Westbrook's 24 assists tied his career-high and his 21 rebounds set a new one. It was the seventh 20-assist game of his career. He had 14 assists in the first half alone and nine by the 8:49 mark in the second quarter.

Westbrook got his 178th career triple-double, which now puts him only three behind Oscar Robertson's all-time record and four away from passing it. The Wizards have seven games left on their schedule and he has four triple-doubles in his last five outings and eight in his last 10. We may be witnessing history in less than a week.

Monster first half

Led by Westbrook's otherworldly performance, the Wizards blasted the Pacers to the tune of one of the best first-half scoring efforts in franchise history. They erupted in the second quarter for 46 points, taking them all the way up to 82 points by halftime. That was the most points for the franchise in a first half since 1970, so 52 years. Fifty two years! 

In fact, it was the third-highest scoring first half the franchise has ever had and the highest point total ever by a Wizards team, as the other two were when they played as the Bullets. The Wizards shot 57.1% and had 27 assists as a team. Consider the fact the Warriors lead the NBA this season, averaging 27.5 assists per game. 

The Wizards, in fact, set a franchise record with 50 assists. And they nearly tied an NBA record with nine players in double figures. If Raul Neto (9 points) had one more point, they would have tied the all-time mark.

Beal quietly good

The nickname for Westbrook and Beal, which was coined by NBC Sports Washington's Chris Miller and used by Beal himself, is 'Fire and Ice.' It's absolutely perfect if you consider their playing styles and personalities. Westbrook's game is loud and in your face, while Beal is just as productive but in a more methodical, business-like way.

While Westbrook was playing metal, Beal was playing jazz. He flew under the radar with 26 points, six assists and two steals. It was a good game, but not enough to help his cause in the race for the scoring title, as he fell below 30 points and short of his scoring average for the fourth straight game.

Gafford changed momentum

The Wizards were getting worked by Pacers All-Star Domantas Sabonis early in this game, as he came out with 11 points and seven rebounds in his first eight minutes. Alex Len had a fast start offensively, but wasn't providing much resistance on defense.

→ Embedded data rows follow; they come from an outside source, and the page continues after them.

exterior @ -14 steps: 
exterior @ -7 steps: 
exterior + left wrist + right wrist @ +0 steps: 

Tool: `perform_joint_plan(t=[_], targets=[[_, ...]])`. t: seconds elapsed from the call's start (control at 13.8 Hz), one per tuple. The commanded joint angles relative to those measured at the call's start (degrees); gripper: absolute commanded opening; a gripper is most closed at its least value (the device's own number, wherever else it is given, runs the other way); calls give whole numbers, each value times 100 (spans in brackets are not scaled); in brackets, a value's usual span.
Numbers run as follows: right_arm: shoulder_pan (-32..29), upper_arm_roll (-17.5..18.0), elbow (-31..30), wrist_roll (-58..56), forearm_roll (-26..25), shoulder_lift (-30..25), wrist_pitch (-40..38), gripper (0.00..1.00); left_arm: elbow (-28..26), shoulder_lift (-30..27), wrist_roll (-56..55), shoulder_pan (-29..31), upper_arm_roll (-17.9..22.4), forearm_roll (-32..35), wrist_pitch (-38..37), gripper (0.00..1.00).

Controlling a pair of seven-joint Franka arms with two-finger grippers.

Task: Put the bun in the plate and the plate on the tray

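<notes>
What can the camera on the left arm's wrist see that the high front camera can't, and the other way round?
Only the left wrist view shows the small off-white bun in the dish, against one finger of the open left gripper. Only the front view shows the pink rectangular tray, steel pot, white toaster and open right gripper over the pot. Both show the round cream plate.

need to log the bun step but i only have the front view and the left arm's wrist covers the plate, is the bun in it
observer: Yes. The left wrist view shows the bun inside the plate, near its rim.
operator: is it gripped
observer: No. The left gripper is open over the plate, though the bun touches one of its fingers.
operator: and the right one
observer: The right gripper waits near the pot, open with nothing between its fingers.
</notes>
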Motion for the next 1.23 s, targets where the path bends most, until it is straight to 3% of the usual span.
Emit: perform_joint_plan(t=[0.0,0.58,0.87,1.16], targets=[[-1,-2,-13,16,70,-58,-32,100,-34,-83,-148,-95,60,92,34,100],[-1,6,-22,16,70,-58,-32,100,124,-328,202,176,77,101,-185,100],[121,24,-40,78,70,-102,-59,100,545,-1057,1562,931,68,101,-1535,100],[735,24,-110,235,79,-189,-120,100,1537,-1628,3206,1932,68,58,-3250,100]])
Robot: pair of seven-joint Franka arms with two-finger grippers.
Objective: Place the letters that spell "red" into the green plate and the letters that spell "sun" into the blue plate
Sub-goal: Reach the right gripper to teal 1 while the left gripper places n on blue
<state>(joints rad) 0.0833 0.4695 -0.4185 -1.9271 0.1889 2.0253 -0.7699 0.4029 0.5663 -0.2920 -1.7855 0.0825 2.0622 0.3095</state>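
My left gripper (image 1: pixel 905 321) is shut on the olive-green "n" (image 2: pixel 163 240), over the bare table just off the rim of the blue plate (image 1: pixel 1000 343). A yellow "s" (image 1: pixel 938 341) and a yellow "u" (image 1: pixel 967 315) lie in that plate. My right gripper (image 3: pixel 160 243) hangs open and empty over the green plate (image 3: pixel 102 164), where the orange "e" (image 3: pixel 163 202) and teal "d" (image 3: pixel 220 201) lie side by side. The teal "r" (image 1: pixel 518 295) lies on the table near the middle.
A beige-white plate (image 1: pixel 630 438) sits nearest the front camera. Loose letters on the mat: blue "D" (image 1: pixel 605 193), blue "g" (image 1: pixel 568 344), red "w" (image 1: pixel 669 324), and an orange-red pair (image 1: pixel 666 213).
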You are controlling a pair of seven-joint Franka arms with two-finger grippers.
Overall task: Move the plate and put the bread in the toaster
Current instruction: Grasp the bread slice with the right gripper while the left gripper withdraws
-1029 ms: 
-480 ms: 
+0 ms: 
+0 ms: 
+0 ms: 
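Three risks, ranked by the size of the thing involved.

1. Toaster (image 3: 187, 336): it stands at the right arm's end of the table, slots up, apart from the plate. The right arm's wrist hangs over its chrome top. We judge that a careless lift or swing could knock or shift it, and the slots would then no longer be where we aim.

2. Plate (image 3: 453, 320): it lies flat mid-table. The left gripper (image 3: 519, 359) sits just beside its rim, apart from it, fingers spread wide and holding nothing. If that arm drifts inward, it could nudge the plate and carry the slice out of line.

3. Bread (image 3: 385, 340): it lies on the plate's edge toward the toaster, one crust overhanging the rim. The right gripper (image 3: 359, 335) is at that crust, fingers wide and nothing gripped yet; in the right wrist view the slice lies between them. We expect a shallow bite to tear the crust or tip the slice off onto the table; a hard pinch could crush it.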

Daniel Gafford, though, was able to provide a spark on defense and also keep the offense rolling. He came out swinging with a quick steal that led to a Chandler Hutchison dunk on the other end. Then, Gafford got to dunking himself. He had 11 points in his first five minutes on 5-for-5 from the field. He finished with 15 points and three blocks.

 

Gafford continues to be a remarkable acquisition for the Wizards, who seem to have found a really good young center who can produce now and present a very high upside long-term. And perhaps underrated in it all is his contract. He's making just $1.5 million this year and is on a team-friendly deal moving forward, as he's due $1.8 million next year and $1.9 million the next. Few things in the NBA are more valuable than a good player on a really cheap contract, especially with two players making big money on the books like Westbrook and Beal.